In Mali, la spaccatura tra “lealisti francesi” e “fan dei russi” starebbe guidando anche le diatribe in seno alle istituzioni militari e di governo. “Ci sono forze che non accettano ingerenze esterne” dice Sunzini. “D’altronde Assimi Goïta, (il colonnello che ha arrestato e costretto alle dimissioni il primo ministro e il presidente del governo di transizione, ndr) ha motivato la sua azione col fatto di non essere stato coinvolto nel recente rimpasto di governo.

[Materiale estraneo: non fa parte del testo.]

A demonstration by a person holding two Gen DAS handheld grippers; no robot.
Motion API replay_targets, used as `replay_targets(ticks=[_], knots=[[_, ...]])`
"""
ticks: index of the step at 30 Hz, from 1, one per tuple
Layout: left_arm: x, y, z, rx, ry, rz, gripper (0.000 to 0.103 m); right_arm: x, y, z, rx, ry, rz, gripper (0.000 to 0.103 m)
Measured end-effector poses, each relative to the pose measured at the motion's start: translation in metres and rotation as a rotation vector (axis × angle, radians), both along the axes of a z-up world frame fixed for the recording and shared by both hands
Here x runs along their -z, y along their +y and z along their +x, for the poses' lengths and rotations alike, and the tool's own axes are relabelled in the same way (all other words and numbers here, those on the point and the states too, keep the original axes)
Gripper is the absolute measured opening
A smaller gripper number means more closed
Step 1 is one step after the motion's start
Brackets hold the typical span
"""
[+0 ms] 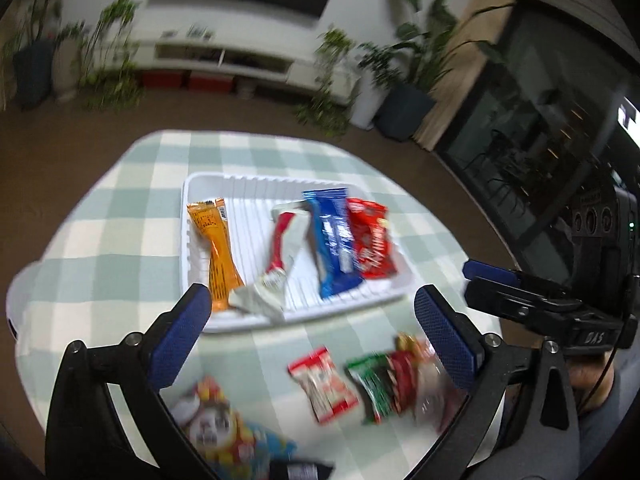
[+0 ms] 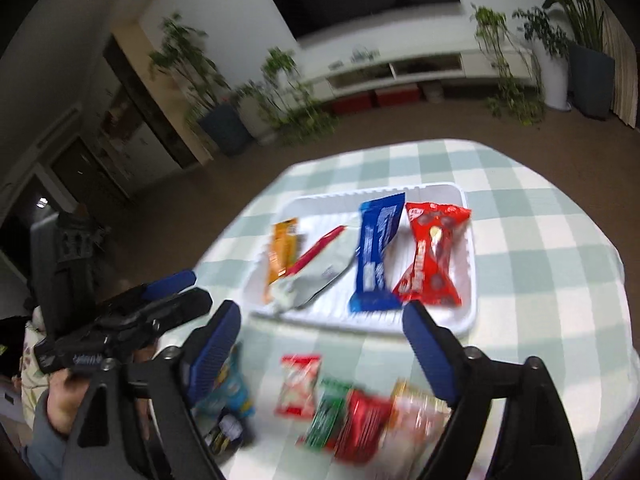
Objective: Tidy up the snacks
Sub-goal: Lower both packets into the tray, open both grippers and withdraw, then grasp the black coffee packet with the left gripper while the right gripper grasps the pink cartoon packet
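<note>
A white ribbed tray (image 1: 208, 184) (image 2: 466, 320) sits on the green-checked tablecloth. In it lie an orange bar (image 1: 214, 236) (image 2: 282, 248), a white-and-red packet (image 1: 280, 248) (image 2: 320, 268), a blue bar (image 1: 332, 240) (image 2: 376, 252) and a red packet (image 1: 370, 240) (image 2: 432, 256). On the cloth in front of the tray lie a small red-and-white packet (image 1: 322, 384) (image 2: 298, 384), a green packet (image 1: 370, 384) (image 2: 326, 416), a dark red packet (image 2: 362, 424) and a pale packet (image 2: 416, 420). My left gripper (image 1: 312, 320) is open and holds nothing. My right gripper (image 2: 320, 336) is likewise open and holds nothing.
A large colourful snack bag (image 1: 224, 428) (image 2: 232, 392) lies near the table's front edge, with a dark item (image 1: 300, 470) beside it. Potted plants, a white low cabinet and a dark screen stand beyond the table. A person's hand (image 2: 60, 404) holds the other gripper.
</note>
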State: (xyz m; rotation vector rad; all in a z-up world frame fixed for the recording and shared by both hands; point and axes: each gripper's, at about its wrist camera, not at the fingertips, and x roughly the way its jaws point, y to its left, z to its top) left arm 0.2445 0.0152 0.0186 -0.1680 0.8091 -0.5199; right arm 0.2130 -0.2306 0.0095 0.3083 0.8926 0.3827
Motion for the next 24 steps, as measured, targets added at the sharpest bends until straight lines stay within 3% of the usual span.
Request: replay_targets(ticks=[4, 8, 12, 16, 24], knots=[[-0.008, 0.011, -0.061, 0.009, -0.045, 0.042, 0.103, -0.006, -0.011, -0.074, 0.014, -0.068, 0.019, 0.088], [0.014, 0.026, -0.108, -0.038, 0.061, 0.094, 0.103, 0.009, -0.021, -0.127, 0.07, -0.073, 0.022, 0.088], [0.049, 0.025, -0.147, -0.039, 0.115, 0.217, 0.103, 0.032, -0.022, -0.17, 0.116, -0.028, 0.012, 0.088], [0.075, 0.018, -0.156, -0.012, 0.146, 0.315, 0.103, 0.04, -0.02, -0.187, 0.127, -0.015, -0.011, 0.088], [0.091, -0.006, -0.149, 0.038, 0.167, 0.455, 0.102, 0.045, -0.019, -0.194, 0.15, -0.009, -0.038, 0.088]])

Presidente e premier stavano affidando i ministeri di Interno e Difesa a due figure diverse da quelle in cui Goïta sperava”. Un passo che è costato al Mali la sospensione dall’Organizzazione economica degli Stati dell’Africa occidentale (Ecowas), con promesse di sanzioni economiche anche da parte di Unione africana e Unione europea. Goita però va avanti: proprio oggi, indiscrezioni di stampa riportano che dovrebbe giurare da presidente lunedì, nominando al contempo il nuovo primo ministro.

In questo quadro, il responsabile di Tamat sottolinea che l’apertura dell’ambasciata italiana a Bamako potrà rafforzare anche la presenza del mondo delle ong in uno dei Paesi più poveri del mondo, dove è stato peraltro deciso l’invio di circa 200 militari italiani. Dinamiche che renderebbero utile un’informazione più puntuale sulla nostra politica estera in questa parte del mondo. Secondo Sunzini, “il Mali sembra lontano, ma è pur sempre terra di transito dei migranti e tassello per la sicurezza dell’area mediterranea”.